Publié par Malithévy Chung, le 5 décembre 2018   300

Le terme Living Lab désigne une méthodologie où les citoyens, les usagers sont considérés comme des acteurs clés des processus de recherche et d’innovation. L’expression est utilisée pour la première fois au cœur du Media Lab du Massachusetts Institute of Technology dans les années 1990, mais il se popularise en France dans les années 2010.

Cependant, il existe une foule de définitions pour ce terme. Une des plus exactes, à mon sens, est celle d’AUTONOM’LAB (pôle régional d’innovation en santé et autonomie des personnes en région Limousin) : un Living Lab est un laboratoire d’innovation ouverte. L’utilisateur est placé au centre du dispositif afin d’imaginer, développer et créer des services ou des outils innovants qui répondent aux espérances et nécessités de tout un chacun. Les Living Labs participent donc à l’arrivée d’un nouveau système d’innovation où les personnes ne sont plus de simples utilisateurs, mais deviennent acteurs et collaborateurs. ». L’Union européenne, le site openLivingLabs.eu, le réseau européen des Living Labs ENoLL (European Network of Living Labs), le consortium Inmediats et Wikipédia proposent des définitions toutes différentes. La définition d’un Living Lab devient alors floue, et ses modes de mise en œuvre sont très divers. Cela se traduit par les différences de formes que peuvent prendre les Living Labs : des lieux physiques ou virtuels, portés par des collectivités ou des associations, mais toujours dans un seul but l’innovation collective.
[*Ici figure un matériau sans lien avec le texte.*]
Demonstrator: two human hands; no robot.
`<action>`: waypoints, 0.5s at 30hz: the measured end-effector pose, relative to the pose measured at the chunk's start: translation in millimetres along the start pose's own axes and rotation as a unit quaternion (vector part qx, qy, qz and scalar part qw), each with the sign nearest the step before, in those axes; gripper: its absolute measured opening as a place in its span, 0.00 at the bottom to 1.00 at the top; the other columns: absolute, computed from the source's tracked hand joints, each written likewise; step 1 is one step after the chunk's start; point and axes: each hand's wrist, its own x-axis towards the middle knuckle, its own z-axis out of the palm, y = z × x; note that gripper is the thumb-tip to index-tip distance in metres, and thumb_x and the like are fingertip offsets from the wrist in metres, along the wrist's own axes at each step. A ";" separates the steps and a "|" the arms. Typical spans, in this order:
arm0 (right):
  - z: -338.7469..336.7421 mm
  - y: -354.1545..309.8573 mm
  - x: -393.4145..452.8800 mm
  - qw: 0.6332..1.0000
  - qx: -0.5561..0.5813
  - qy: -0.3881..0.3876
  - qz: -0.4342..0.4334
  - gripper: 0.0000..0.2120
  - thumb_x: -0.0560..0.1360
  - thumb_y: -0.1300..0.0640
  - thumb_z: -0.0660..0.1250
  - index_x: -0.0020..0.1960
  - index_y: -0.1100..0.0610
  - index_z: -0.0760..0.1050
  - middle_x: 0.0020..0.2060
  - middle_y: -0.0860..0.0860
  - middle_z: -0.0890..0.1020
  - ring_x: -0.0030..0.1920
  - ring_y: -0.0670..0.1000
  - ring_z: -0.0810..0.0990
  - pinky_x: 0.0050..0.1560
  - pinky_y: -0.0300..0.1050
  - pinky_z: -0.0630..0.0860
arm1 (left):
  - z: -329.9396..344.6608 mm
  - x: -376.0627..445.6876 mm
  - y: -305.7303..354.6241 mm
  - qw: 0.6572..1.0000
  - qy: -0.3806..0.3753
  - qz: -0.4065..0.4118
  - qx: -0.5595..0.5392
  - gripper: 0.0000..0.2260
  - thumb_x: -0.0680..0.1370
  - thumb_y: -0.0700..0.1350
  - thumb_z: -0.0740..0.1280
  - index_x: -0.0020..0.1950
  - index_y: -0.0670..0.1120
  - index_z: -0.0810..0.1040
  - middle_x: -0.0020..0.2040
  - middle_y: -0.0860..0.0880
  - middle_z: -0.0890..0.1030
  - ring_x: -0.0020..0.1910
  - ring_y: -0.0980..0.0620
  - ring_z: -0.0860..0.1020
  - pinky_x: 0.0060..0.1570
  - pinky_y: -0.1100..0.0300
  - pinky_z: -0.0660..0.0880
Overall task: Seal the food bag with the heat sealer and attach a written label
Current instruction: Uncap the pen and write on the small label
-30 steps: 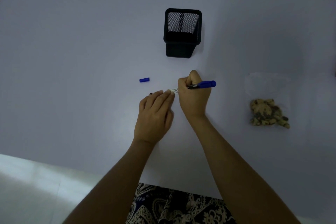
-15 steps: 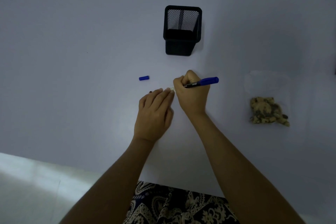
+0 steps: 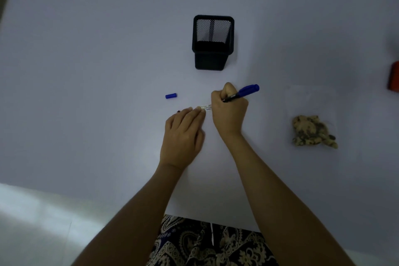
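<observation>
A small white label (image 3: 206, 107) lies on the white table (image 3: 86, 114), with dark writing on the strip that shows between my hands. My left hand (image 3: 183, 134) lies flat, its fingertips pressing the label's left end. My right hand (image 3: 230, 109) grips a blue marker (image 3: 241, 93), tip down at the label and hidden behind the fingers. The marker's blue cap (image 3: 171, 95) lies off to the left. At the right, a clear food bag (image 3: 311, 101) holds a clump of brown speckled food (image 3: 313, 131).
A black mesh pen holder (image 3: 212, 42) stands behind my hands. A red and dark object (image 3: 394, 77) shows at the right edge. The table's near edge runs just in front of my patterned clothing.
My right hand with the marker has shifted a little while writing; more of the label's written strip shows. The left hand stays on the label.
</observation>
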 end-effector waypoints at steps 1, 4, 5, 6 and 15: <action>-1.1 -3.2 0.4 1.000 0.011 0.005 0.011 0.21 0.73 0.70 0.63 0.30 0.54 0.58 0.23 0.47 0.64 0.22 0.42 0.65 0.26 0.32 0.66 | -0.4 0.3 0.1 1.000 -0.003 0.000 0.000 0.17 0.77 0.43 0.63 0.66 0.42 0.75 0.62 0.44 0.79 0.64 0.45 0.74 0.64 0.50 0.68; -5.0 -12.8 5.2 0.999 0.029 0.006 0.044 0.19 0.72 0.70 0.62 0.30 0.55 0.58 0.24 0.49 0.62 0.24 0.42 0.62 0.26 0.35 0.64 | -4.2 2.5 1.5 1.000 -0.019 -0.005 0.004 0.17 0.77 0.42 0.64 0.66 0.42 0.75 0.63 0.44 0.78 0.64 0.46 0.74 0.64 0.50 0.68; -6.3 -16.5 7.7 0.998 0.034 0.007 0.058 0.19 0.72 0.70 0.62 0.30 0.55 0.57 0.24 0.49 0.62 0.26 0.43 0.62 0.27 0.36 0.64 | -5.7 3.3 1.7 1.000 -0.025 -0.006 0.007 0.17 0.77 0.42 0.64 0.66 0.42 0.75 0.63 0.45 0.78 0.64 0.46 0.74 0.63 0.51 0.68; -7.9 -20.0 10.2 0.996 0.038 0.008 0.077 0.20 0.72 0.69 0.62 0.30 0.54 0.57 0.25 0.50 0.62 0.27 0.45 0.63 0.28 0.39 0.64 | -7.2 4.3 2.0 1.000 -0.029 -0.006 0.010 0.17 0.77 0.42 0.64 0.66 0.43 0.75 0.63 0.45 0.78 0.64 0.47 0.74 0.63 0.51 0.68; -47.3 -39.2 24.8 0.965 0.109 0.054 0.232 0.19 0.73 0.67 0.62 0.28 0.54 0.61 0.24 0.50 0.68 0.23 0.46 0.64 0.22 0.37 0.62 | -23.0 33.1 1.6 1.000 -0.001 -0.010 -0.014 0.09 0.69 0.37 0.75 0.47 0.42 0.83 0.46 0.46 0.83 0.46 0.45 0.80 0.49 0.54 0.74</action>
Raphaël Besson fait un court historique des Living Labs ou « la réinvention des laboratoires » dans son article publié sur Echosciences, à l’occasion d’Experimenta 2014.

@LaCasemate

La méthodologie des Living Labs peut être appliquée dans divers domaines où le travail collaboratif est de plus en plus important et de plus en plus pris en compte. Souvent, le terme de co-création est associé au terme Living Lab. Il s’agit d’une démarche d’implication de l’usager dans la création, qui permet à l’entreprise de mieux comprendre les attentes et les usages que l’usager a avec le produit, ou le service.

Il existe des caractéristiques essentielles des Livings Labs : il y a une dimension « grandeur nature » et de « milieu ouvert ». Il s’agit de tester et d’expérimenter en situation réelle, avec des groupes diversifiés : des chercheurs, des entreprises, des usagers, des collectivités locales… L’idée principale est que tous les acteurs sont impliqués dès le début.

Cette démarche de co-création créée de nouvelles relations gagnantes-gagnantes, entre le grand public, les scientifiques, les industriels et les créateurs. Le public participe aux processus de création, de recherche et de développement, tandis que les chercheurs, ingénieurs et techniciens bénéficient de retour d’usages de la part du public.

Un exemple concret de Living Lab à Grenoble : le musée du Dauphinois, pour l’exposition « Confidences d’outre-tombe » en 2013, une exposition co-construite avec les visiteurs, qui ont pu créer différents dispositifs de médiation. Ludovic Maggioni a publié en 2016 un article à ce propos dans la Lettre de l’OCIM. (Ludovic Maggioni, « Le modèle du numérique, une voie nouvelle pour mettre en scène les savoirs ? », La Lettre de l’OCIM, 165 | 2016, 12-18.)

@Musée Dauphinois

Le Living Lab peut apparaître aujourd’hui comme un nouveau moyen de médiation culturelle, une nouvelle façon de reconnecter les institutions avec leur public.